YOUR GOAL
Only one stretch of the data below is needed. Output the lines from the one with "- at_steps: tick" up to and including the one with "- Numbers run", exactly as they stand.
▬▬▬
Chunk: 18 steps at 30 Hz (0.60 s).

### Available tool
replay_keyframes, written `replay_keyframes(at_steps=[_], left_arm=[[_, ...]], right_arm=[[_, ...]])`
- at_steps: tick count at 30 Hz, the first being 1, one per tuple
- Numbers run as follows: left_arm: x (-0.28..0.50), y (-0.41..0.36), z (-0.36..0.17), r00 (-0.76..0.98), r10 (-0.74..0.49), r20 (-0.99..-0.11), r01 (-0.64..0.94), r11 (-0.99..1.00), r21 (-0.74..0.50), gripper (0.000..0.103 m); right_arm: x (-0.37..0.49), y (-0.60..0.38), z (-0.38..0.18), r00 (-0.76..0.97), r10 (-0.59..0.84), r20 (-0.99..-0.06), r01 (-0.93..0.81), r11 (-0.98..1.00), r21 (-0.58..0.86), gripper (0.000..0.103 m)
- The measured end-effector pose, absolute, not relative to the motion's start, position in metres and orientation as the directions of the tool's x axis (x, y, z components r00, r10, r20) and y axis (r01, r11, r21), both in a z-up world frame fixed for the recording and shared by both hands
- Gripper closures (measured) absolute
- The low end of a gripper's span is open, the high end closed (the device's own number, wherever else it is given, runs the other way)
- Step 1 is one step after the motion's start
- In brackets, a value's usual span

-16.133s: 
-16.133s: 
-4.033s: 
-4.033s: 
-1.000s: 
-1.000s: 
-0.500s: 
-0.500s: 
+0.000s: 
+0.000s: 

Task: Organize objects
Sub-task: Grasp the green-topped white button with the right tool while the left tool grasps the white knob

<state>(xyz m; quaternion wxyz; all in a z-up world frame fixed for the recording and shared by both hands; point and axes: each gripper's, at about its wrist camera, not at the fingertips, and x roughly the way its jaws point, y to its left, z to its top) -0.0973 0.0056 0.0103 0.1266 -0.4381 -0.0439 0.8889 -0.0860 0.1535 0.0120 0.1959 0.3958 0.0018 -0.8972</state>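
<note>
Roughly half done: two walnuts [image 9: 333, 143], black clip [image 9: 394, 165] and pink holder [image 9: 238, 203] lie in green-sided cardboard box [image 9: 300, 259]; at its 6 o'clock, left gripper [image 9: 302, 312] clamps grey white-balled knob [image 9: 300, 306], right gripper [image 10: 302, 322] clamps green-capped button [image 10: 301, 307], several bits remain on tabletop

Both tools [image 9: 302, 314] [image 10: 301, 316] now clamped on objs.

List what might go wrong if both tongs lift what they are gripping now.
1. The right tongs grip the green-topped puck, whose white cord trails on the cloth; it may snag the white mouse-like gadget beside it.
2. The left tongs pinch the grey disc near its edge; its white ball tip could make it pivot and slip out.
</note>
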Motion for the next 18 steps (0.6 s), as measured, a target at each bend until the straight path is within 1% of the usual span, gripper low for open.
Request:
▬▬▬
RESPONSE
- at_steps: tick count at 30 Hz, the first being 1, one per tuple
- Numbers run as follows: left_arm: x (-0.28..0.50), y (-0.41..0.36), z (-0.36..0.17), r00 (-0.76..0.98), r10 (-0.74..0.49), r20 (-0.99..-0.11), r01 (-0.64..0.94), r11 (-0.99..1.00), r21 (-0.74..0.50), gripper (0.000..0.103 m); right_arm: x (-0.37..0.49), y (-0.60..0.38), z (-0.38..0.18), r00 (-0.76..0.97), r10 (-0.59..0.84), r20 (-0.99..-0.06), r01 (-0.93..0.81), r11 (-0.98..1.00), r21 (-0.58..0.86), gripper (0.000..0.103 m)

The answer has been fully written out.